REQUIRED ACTION → If a line of the records contains the string "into", copy it out.

DATA UNDER STUDY →
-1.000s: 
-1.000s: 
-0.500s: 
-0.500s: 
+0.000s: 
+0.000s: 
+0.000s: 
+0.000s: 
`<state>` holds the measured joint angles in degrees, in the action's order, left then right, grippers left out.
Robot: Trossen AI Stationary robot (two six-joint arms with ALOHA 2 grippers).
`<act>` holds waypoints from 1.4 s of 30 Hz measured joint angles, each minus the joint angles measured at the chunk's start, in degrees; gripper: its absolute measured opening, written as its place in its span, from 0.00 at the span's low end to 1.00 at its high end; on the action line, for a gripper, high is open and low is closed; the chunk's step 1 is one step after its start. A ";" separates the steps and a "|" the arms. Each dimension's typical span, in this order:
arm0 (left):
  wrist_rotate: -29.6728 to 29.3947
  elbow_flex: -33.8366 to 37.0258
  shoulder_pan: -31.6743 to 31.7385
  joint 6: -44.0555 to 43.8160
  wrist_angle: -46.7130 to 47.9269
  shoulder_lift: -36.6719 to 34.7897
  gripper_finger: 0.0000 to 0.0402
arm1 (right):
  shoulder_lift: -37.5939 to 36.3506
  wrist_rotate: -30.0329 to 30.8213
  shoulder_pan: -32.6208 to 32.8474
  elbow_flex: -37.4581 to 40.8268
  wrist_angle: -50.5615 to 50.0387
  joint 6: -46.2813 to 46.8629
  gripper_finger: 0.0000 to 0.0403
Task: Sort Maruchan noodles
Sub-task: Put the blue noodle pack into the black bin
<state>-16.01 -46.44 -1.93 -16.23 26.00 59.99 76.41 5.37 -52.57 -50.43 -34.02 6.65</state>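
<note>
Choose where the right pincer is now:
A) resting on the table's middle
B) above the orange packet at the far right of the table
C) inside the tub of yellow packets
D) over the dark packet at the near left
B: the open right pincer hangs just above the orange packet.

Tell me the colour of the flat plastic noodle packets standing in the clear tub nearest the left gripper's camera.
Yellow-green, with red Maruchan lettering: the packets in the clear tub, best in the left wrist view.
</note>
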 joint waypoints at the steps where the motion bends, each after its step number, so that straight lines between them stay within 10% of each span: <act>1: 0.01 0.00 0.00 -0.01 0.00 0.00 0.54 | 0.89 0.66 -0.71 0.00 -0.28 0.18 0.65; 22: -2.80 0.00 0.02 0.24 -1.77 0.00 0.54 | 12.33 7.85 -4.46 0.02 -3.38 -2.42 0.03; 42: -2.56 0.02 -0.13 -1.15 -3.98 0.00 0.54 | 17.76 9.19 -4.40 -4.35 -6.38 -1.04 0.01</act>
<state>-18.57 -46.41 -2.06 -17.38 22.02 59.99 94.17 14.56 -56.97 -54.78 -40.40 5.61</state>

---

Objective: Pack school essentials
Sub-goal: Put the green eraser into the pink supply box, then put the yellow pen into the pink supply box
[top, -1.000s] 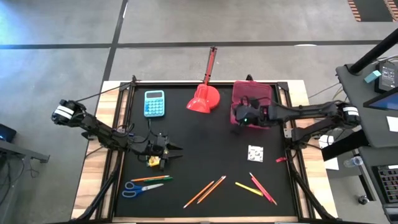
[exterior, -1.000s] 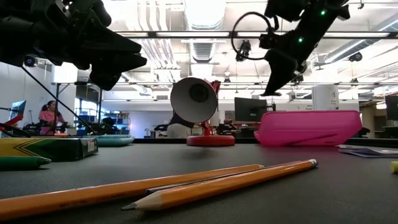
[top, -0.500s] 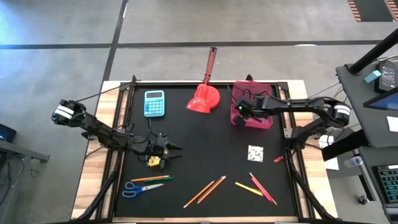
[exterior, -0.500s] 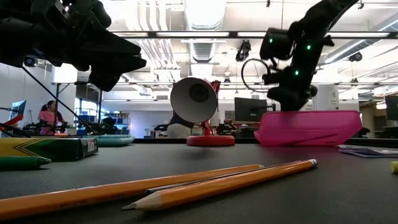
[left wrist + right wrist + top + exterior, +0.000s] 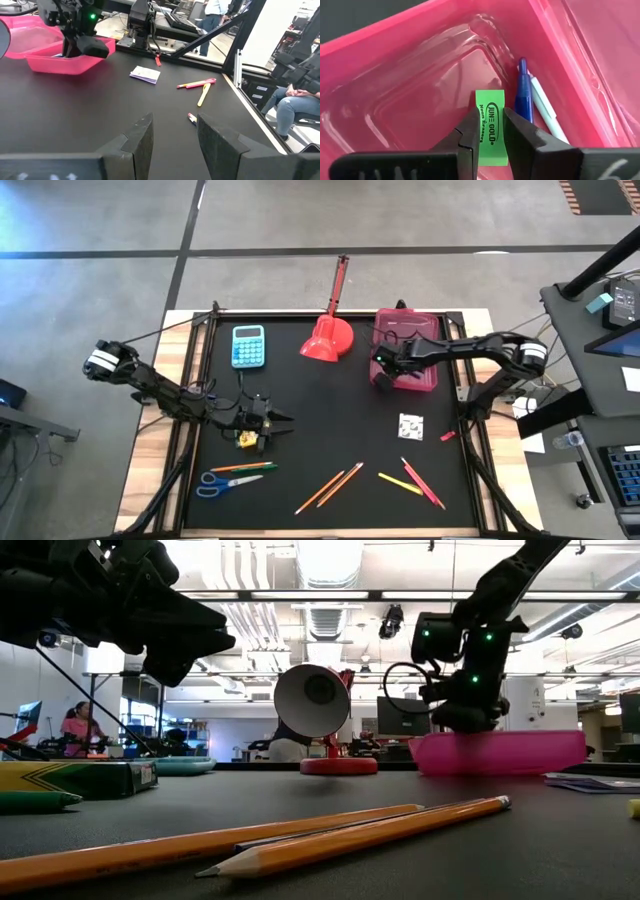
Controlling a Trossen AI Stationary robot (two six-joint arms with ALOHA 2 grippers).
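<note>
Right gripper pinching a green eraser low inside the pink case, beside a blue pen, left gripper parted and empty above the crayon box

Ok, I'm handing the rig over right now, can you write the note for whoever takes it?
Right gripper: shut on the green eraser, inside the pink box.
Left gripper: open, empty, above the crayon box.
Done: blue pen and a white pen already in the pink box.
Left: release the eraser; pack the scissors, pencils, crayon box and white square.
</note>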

EXPECTED OUTPUT →
Sub-task: Put the blue noodle pack into the black bin
Sub-goal: Put the green eraser into the pink supply box, then put the yellow pen into the pink supply box

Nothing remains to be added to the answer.